This is an automated email from the ASF dual-hosted git repository.
mgrigorov pushed a commit to branch master
in repository https://gitbox.apache.org/repos/asf/avro.git
The following commit(s) were added to refs/heads/master by this push:
new 699cfeec9 AVRO-3837: [Rust] Disallow invalid namespaces for the Rust
binding (#2456)
699cfeec9 is described below
commit 699cfeec9e6c14d248a8e56d4e26ce782fbc8ba4
Author: Kousuke Saruta <[email protected]>
AuthorDate: Mon Aug 21 17:29:12 2023 +0900
AVRO-3837: [Rust] Disallow invalid namespaces for the Rust binding (#2456)
* AVRO-3837: [Rust] Disallow invalid namespaces for the Rust binding
* AVRO-3837: [Rust] Add few more test cases
Signed-off-by: Martin Tzvetanov Grigorov <[email protected]>
---------
Signed-off-by: Martin Tzvetanov Grigorov <[email protected]>
Co-authored-by: Martin Tzvetanov Grigorov <[email protected]>
---
lang/rust/avro/src/error.rs | 3 +
lang/rust/avro/src/schema.rs | 137 ++++++++++++++++++++++++++++++++++++++++---
2 files changed, 133 insertions(+), 7 deletions(-)

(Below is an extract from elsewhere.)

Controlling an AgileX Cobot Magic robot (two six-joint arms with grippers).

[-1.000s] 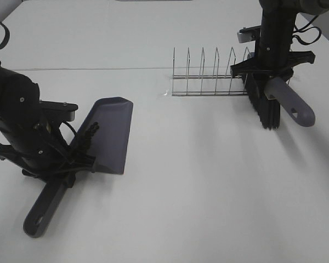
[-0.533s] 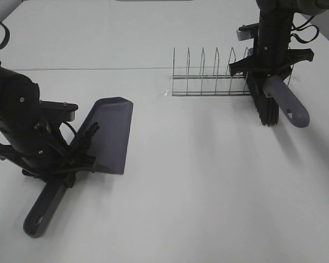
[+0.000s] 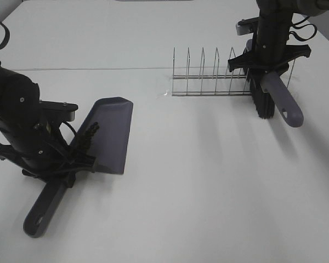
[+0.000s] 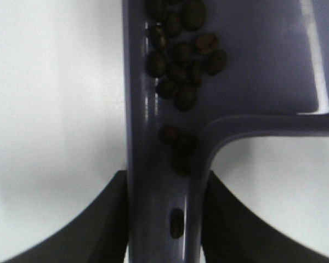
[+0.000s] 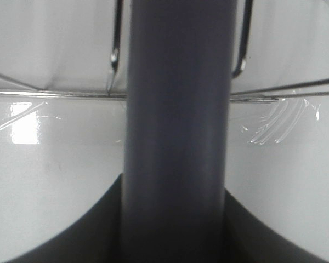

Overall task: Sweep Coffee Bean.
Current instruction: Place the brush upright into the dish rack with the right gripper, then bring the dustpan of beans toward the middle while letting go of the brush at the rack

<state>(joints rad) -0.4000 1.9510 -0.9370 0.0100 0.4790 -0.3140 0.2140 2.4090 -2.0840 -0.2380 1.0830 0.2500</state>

diff --git a/lang/rust/avro/src/error.rs b/lang/rust/avro/src/error.rs
index 8eb0525f1..5ec21cecd 100644
--- a/lang/rust/avro/src/error.rs
+++ b/lang/rust/avro/src/error.rs
@@ -316,6 +316,9 @@ pub enum Error {
#[error("Invalid schema name {0}. It must match the regex '{1}'")]
InvalidSchemaName(String, &'static str),
+ #[error("Invalid namespace {0}. It must match the regex '{1}'")]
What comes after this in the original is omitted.